Opinión

Argentina y sus poblaciones autóctonas

Argentina y sus poblaciones autóctonas

“Desde el Río de la Plata hasta la cordillera de los Andes, la pampa inmensa y variada estaba habitada por los pueblos que le dieron su nombre: los ‘pampas’. Estaban divididos en diversas naciones, desde los ‘araucanos’, que traspasaban los valles andinos y se extendían hacia la otra ladera de la cordillera, hasta los ‘querandíes’ que habitaban las orillas del Río de la Plata”, leemos en las inolvidables páginas del libro Breve historia de la Argentina, Fondo de Cultura Económica, colección ‘Tierra Firme’, 9ª reimpresión, Buenos Aires, 2009. ¿Su autor? El histórico argentino José Luis Romero, acompañado de un ‘Prefacio’ a cargo de su hijo Luis Alberto Romero, firmado en febrero de 1997.

Por aquel entonces, eran cazadores o pescadores, con arreglo a las costumbres nómadas de sus regiones. Hábiles en el empleo del arco y de las ‘boleadoras’, con las cuales atrapaban a los avestruces que solían cruzar la inmensa y silente llanura. A la hora del descanso, así como para guarecerse, construían ‘toldos’ rudimentarios que formaban un grupo en torno a menudas aldeas. Ahora bien, al estar más beneficiados por la naturaleza, los ‘guaraníes’ –habitantes de la región de Corrientes y Misiones– aprendieron a cultivar la tierra con instrumentos de madera; cosechaban ‘zapallo’, ‘mandioca’ y, prioritariamente, el sagrado maíz, divinizado en su mitología. Completaban su alimentación merced a la caza y a la pesca. Además, cuando se asentaban en un lugar durante algún tiempo, construían viviendas más resistentes de paja y barro.
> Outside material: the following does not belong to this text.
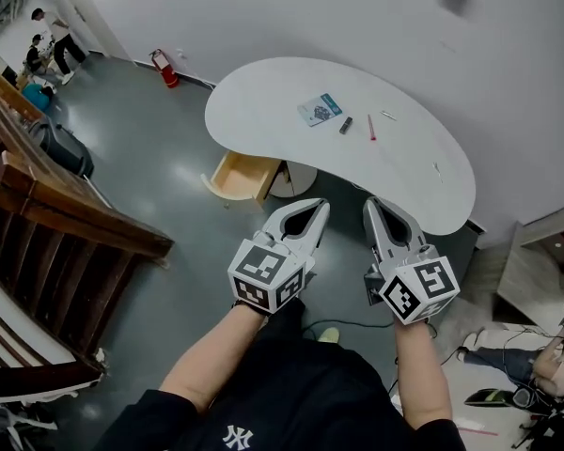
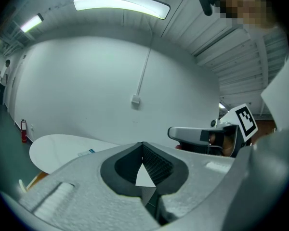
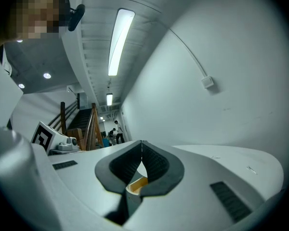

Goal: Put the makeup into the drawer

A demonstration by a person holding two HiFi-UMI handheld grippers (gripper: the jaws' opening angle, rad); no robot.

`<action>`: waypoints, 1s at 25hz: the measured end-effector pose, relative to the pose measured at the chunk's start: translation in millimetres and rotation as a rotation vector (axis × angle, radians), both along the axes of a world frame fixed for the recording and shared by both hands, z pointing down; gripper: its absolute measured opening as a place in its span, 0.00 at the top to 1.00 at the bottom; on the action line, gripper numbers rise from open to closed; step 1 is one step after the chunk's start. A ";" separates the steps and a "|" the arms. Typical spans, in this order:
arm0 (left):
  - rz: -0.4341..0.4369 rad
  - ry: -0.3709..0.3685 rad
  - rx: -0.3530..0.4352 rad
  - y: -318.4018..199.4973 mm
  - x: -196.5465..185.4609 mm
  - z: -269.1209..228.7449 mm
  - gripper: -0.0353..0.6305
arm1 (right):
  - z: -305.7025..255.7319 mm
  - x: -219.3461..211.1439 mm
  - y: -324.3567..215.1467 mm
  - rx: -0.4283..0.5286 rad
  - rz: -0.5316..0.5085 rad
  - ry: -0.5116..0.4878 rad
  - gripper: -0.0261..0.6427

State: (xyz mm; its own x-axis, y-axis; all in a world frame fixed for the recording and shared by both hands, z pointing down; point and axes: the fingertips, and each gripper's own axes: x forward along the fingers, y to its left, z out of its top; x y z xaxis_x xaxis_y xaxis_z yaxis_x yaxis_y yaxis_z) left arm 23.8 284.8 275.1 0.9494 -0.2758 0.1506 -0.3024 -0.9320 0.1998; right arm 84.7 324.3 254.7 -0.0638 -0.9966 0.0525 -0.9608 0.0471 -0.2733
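You're holding left tongs (image 1: pixel 317 207) and right tongs (image 1: pixel 372 205) shut, empty. Pick is pending: opening one over the makeup (image 1: pixel 346 125) on the counter (image 1: pixel 263 101).

bare lab hall: grey floor (image 1: pixel 160 158), wooden staircase (image 1: pixel 56 216), fire extinguisher (image 1: pixel 166 69)

The right tongs (image 3: pixel 142 146) are closed, with their tips touching and nothing held. Past them is the white tabletop (image 3: pixel 231 159). A bit of the wooden drawer (image 3: pixel 137 184) shows through the gap below the tips.
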 end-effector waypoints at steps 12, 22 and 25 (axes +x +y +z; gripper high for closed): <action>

Muy diestros, sabían realizar cacharros de alfarería: un tanto elementales, pero capaces de servir a las necesidades de la vida diaria; también, con las fibras que disponían a su alcance, llevaban a término tejidos para diversos usos, entre los que no era cotidiano el vestirse, pues acostumbraban a andar desnudos. No lejos de ellos –en los bosques de la región de El Chaco–, los ‘matacos’ y los ‘guaycurúes’ asimismo alternaban la caza y la pesca con una sencilla agricultura, en la cual preferentemente laboraban las mujeres.
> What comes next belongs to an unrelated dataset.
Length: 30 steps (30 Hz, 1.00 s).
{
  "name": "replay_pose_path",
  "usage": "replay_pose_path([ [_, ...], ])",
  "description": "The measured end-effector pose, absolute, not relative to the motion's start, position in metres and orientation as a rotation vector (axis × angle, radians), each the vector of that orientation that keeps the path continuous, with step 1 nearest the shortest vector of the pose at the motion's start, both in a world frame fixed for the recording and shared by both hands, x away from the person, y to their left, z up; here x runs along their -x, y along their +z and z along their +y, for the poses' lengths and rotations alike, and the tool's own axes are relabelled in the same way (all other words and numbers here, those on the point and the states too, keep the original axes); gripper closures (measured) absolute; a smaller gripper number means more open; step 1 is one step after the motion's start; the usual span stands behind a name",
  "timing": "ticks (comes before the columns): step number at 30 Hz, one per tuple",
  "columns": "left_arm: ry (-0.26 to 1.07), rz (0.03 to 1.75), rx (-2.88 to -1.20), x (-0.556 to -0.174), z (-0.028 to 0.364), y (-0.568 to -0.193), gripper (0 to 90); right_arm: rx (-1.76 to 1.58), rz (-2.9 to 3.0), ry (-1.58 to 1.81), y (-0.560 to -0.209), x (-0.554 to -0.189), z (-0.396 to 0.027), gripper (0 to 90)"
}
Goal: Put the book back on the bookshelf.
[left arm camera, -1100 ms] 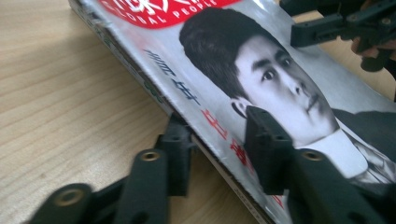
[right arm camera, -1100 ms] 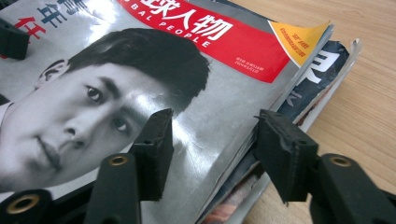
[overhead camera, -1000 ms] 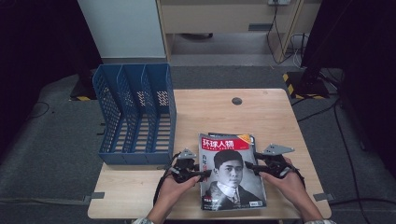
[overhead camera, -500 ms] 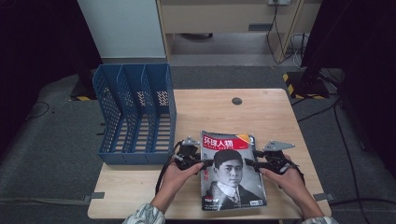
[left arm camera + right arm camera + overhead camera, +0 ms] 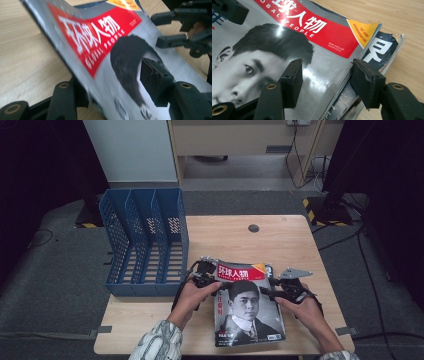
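A magazine (image 5: 247, 305) with a red title band and a portrait cover lies on the wooden table (image 5: 280, 240), on top of another magazine (image 5: 379, 48). My left gripper (image 5: 219, 285) is at its left edge. In the left gripper view the raised edge of the magazine (image 5: 100, 50) passes between the jaws of my left gripper (image 5: 115, 83), one below the cover and one above. They have just been opening, and the pads stand off the cover. My right gripper (image 5: 266, 293) is open at the right edge. One pad (image 5: 292, 78) is over the cover and the other (image 5: 367, 82) is beside the page edges.
A blue three-slot file rack (image 5: 145, 240) stands at the table's left, close to my left hand. A dark round hole (image 5: 253, 228) marks the far middle of the table. Black cables and dark floor surround the table.
My left gripper has moved away from the person along the magazine's left edge, towards the title band. The right gripper has stayed in place.
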<state>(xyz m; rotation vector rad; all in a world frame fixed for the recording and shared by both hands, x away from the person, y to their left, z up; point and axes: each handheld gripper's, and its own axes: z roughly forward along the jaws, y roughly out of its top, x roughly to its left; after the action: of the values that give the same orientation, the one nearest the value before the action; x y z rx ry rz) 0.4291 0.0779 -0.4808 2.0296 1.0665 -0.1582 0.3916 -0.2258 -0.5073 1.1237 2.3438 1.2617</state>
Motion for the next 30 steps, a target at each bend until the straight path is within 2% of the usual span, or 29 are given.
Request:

Por las vecinas regiones se expandían otros pueblos menos evolucionados: los ‘tobas’ o los ‘chanés’, quienes, no obstante, conocían, al igual que sus vecinos, el arduo arte de transformar el tronco de un árbol en una liviana y agilísima embarcación, con la que diez o doce hombres solían surcar los largos ríos en pos de la pesca. ¿Menos evolucionados todavía? Las poblaciones de la vasta meseta de la Patagonia, donde habitaban los ‘tehuelches’, cazadores seminómadas, quienes utilizaban las pieles de los animales que conseguían atrapar para cubrirse y para techar las chozas que habitaban, después de haber comido cruda su carne. Poblaban las islas meridionales los ‘onas’ y ‘yaganes’, como “nómadas del mar”, en el cual demostraban su excelente destreza para pescar con arpón, a bordo de levísimas, aladas canoas de madera y corteza de haya.

“Escasas en número, con muy poco contacto entre sí –y a veces ninguno–, las poblaciones de las vastas llanuras, de las duras mesetas, de las selvas o de los bosques –señala el historiador José Luis Romero–, perpetuaban sus costumbres y sus creencias tradicionales”.